Only one of Austen’s heroines has no need of a man to support her. Emma Woodhouse, the heroine in Austen’s fourth novel, lacked neither wealth nor status. In discussion with her friend, Harriet Smith, Emma said:

“I am not only, not going to be married, at present, but have very little intention of ever marrying at all. . . . I have none of the inducements of women to marry. . . . Fortune I do not want; employment I do not want; consequence I do not want. . . .”

Of course, even Emma falls in love with a good man and changes her views on marriage.

The romances in Austen’s novels still resonate with readers today, but I think there is more to her popularity than just a happy-ever-after tale. Twenty-first century women live a life Austen might envy.

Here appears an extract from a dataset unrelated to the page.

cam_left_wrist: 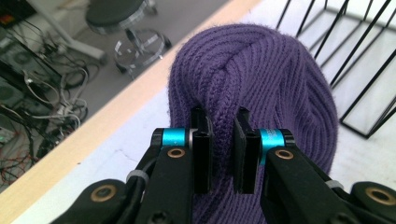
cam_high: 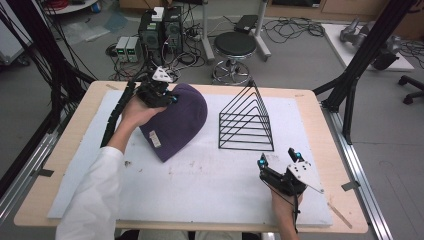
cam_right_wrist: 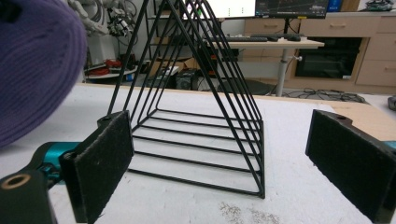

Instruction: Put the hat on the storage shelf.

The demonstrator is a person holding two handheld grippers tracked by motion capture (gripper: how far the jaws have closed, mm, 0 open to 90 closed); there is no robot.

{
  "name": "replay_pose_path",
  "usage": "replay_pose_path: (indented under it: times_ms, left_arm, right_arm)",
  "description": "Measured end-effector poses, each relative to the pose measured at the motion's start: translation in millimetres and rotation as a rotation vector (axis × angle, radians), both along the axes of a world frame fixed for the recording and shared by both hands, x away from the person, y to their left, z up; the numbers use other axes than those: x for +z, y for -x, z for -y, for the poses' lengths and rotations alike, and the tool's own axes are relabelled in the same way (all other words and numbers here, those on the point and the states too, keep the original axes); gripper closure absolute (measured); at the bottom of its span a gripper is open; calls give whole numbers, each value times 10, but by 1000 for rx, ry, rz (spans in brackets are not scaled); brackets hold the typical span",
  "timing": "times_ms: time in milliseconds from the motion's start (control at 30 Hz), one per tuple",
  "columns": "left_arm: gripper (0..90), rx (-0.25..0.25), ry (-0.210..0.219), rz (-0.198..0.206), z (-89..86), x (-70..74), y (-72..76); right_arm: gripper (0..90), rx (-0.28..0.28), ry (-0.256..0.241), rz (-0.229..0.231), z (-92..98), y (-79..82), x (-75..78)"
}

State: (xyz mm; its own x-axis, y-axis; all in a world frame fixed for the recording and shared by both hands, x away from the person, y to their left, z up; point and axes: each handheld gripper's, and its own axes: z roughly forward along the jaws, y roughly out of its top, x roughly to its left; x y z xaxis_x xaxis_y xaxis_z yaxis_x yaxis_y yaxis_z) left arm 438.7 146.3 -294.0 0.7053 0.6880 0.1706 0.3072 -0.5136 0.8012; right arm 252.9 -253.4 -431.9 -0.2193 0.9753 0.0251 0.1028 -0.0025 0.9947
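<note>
Purple ribbed knit makes up the beanie [cam_high: 175, 121], which lies on the white mat [cam_high: 210, 185] toward the left of the surface [cam_high: 65, 150], its crown pointing to the far edge and its small cream label [cam_high: 155, 138] near the cuff. The left tool [cam_high: 159, 93] has its two black pads pinched on a ridge of knit at the crown; in the left gripper view that fold [cam_left_wrist: 223, 140] fills the narrow gap between the pads, so the tool is clamped on the beanie. The right tool [cam_high: 278, 160] hovers near the front right of the mat with its jaws spread wide and nothing between them, facing the black wire rack [cam_high: 246, 121], which stands just right of the beanie without touching it. The work in hand looks like lifting the beanie by its crown, perhaps to bring it to the rack. To do it well, the bite should hold a full fold rather than a few loose stitches, since ribbed knit stretches and can slide out under its own weight. A slow, straight lift would let the cuff hang free and show whether the grip holds. If the soft body sags or swings toward the wire, the open right tool is well placed to catch the cuff edge and steady it.
</note>
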Motion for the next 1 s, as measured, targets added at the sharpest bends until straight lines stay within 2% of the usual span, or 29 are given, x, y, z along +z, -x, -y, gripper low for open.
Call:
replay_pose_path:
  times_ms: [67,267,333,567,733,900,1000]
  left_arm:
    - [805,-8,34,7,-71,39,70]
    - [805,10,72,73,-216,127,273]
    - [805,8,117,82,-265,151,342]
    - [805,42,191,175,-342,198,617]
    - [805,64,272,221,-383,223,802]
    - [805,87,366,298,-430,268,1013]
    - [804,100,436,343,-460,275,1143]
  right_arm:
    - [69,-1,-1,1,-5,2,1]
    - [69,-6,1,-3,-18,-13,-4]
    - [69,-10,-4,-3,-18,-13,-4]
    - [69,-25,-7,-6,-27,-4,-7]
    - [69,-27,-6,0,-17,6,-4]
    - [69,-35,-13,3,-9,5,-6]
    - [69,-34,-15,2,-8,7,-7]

There are myriad options open to them, with or without marriage. They have more control over the number of children they will bear, can acquire education, hold professional positions, manage their own affairs, and, in the US, have been voting for more than a century. So, what is it about those stories of societal oppression that keeps modern women reading, watching, and adapting these six novels?

If asked, today’s married women say they married for love, but also used their heads. Since the 1960s, the age at which people commit to their first marriage has risen almost a decade. Young couples, attracted by love, prepare for a long-term commitment. They establish themselves in their careers. Some jointly invest in a home before tying the knot. They consider whether or when they might want to have children. They take their futures into their own hands—and, we hope, live happily ever after. Just as an Austen heroine was meant to live.